La semana pasada fui a ver Hannah Arendt, película alemana
absolutamente imprescindible, que explica la teoría de la “banalización del mal”
que la filósofa judío-alemana desarrolló tras asistir en 1961 al juicio de
Adolf Eichman en Tel Aviv.
Os resumo: según Arendt, Eichman, uno de los artífices de “La
Solución Final”, no era especialmente antisemita, ni especialmente retorcido,
ni un enfermo mental. Eichman lo único que quería
era ascender en su carrera profesional y se limitaba a cumplir órdenes
de sus superiores sin pensar en las consecuencias que éstas pudieran acarrear.
Era lo que podríamos llamar un empleado fiel y eficiente…
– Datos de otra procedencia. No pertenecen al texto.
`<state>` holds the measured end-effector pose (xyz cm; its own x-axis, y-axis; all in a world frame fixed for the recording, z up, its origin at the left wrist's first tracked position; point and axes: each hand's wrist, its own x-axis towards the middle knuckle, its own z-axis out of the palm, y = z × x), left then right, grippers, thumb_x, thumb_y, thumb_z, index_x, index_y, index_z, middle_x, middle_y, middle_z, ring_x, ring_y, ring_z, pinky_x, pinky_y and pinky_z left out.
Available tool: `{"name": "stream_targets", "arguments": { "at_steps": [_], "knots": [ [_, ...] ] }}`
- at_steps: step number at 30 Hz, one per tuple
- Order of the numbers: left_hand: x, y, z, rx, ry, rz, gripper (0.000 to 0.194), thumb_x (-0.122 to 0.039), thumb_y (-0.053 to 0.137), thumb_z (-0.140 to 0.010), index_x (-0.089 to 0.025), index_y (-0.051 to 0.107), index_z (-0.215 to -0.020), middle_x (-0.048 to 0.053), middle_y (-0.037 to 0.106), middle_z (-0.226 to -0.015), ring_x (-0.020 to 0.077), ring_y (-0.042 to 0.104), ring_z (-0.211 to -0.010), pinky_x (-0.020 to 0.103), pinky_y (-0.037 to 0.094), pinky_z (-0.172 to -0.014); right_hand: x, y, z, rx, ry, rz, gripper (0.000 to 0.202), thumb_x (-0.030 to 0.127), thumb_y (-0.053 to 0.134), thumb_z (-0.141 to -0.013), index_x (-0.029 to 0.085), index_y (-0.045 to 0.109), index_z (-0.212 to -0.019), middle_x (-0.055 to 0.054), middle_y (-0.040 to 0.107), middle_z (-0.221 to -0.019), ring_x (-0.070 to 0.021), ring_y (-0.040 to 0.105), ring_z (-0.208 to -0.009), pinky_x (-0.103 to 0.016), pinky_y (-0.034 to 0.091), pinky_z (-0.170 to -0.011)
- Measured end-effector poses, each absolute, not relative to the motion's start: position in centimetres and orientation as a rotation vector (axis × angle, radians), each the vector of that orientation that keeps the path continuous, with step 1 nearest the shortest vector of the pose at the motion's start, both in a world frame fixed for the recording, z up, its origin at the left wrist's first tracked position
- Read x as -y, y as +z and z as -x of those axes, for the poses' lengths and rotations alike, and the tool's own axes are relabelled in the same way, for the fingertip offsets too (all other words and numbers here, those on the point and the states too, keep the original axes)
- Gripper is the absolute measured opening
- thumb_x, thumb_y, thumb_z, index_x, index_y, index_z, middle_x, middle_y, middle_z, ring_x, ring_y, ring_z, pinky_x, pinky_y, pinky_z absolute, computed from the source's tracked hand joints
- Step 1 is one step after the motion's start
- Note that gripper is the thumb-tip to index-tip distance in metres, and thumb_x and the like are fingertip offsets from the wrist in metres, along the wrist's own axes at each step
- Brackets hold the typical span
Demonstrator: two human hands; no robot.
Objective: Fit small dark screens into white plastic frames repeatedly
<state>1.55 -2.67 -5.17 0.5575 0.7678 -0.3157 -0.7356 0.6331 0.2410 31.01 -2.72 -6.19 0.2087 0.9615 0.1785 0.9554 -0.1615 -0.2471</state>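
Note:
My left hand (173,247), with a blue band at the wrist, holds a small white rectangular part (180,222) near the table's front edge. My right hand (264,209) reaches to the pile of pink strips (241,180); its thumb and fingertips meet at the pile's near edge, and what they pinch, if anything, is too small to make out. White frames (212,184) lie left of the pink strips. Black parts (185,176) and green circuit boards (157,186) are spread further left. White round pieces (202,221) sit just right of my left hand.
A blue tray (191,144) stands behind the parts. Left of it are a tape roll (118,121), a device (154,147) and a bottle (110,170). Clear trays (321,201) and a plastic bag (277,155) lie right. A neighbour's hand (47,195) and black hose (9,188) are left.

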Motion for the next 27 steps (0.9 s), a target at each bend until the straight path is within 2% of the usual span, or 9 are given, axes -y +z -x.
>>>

Pues bien, desde que salí del cine, no he dejado de pensar en
esos empleados fieles y eficientes que “colocaron” preferentes a jubilados y
pequeños ahorradores como si no hubiera un mañana, en esos empleados fieles y
eficientes que firman desahucios un día sí y otro también, en esos empleados
fieles y eficientes cuya labor es justificar los desmanes de sus jefes, en esos
empleados fieles y eficientes que maquillan cuentas para defraudarnos a todos,
en esos empleados fieles y eficientes que se han dedicado a especular durante
los últimos años dejando al lado la más mínima decencia, y en tantos grandes
profesionales (a cualquier cosa se le llama gran profesional) que, en pro de su beneficio personal, jamás se
han parado a pensar en las consecuencias que pueden tener sus actos para miles de personas.
Id a ver Hannah Arendt. Una película que, quizá, sirva para que
empecemos a pensar. Pensar todos los días de nuestra vida antes de tomar cualquier
decisión.
Pensar, pensar y pensar. Porque, ¿de qué sirve ser un
empleado fiel y eficiente o un gran profesional cuando tienes que taparte la
nariz cada vez que te miras al espejo?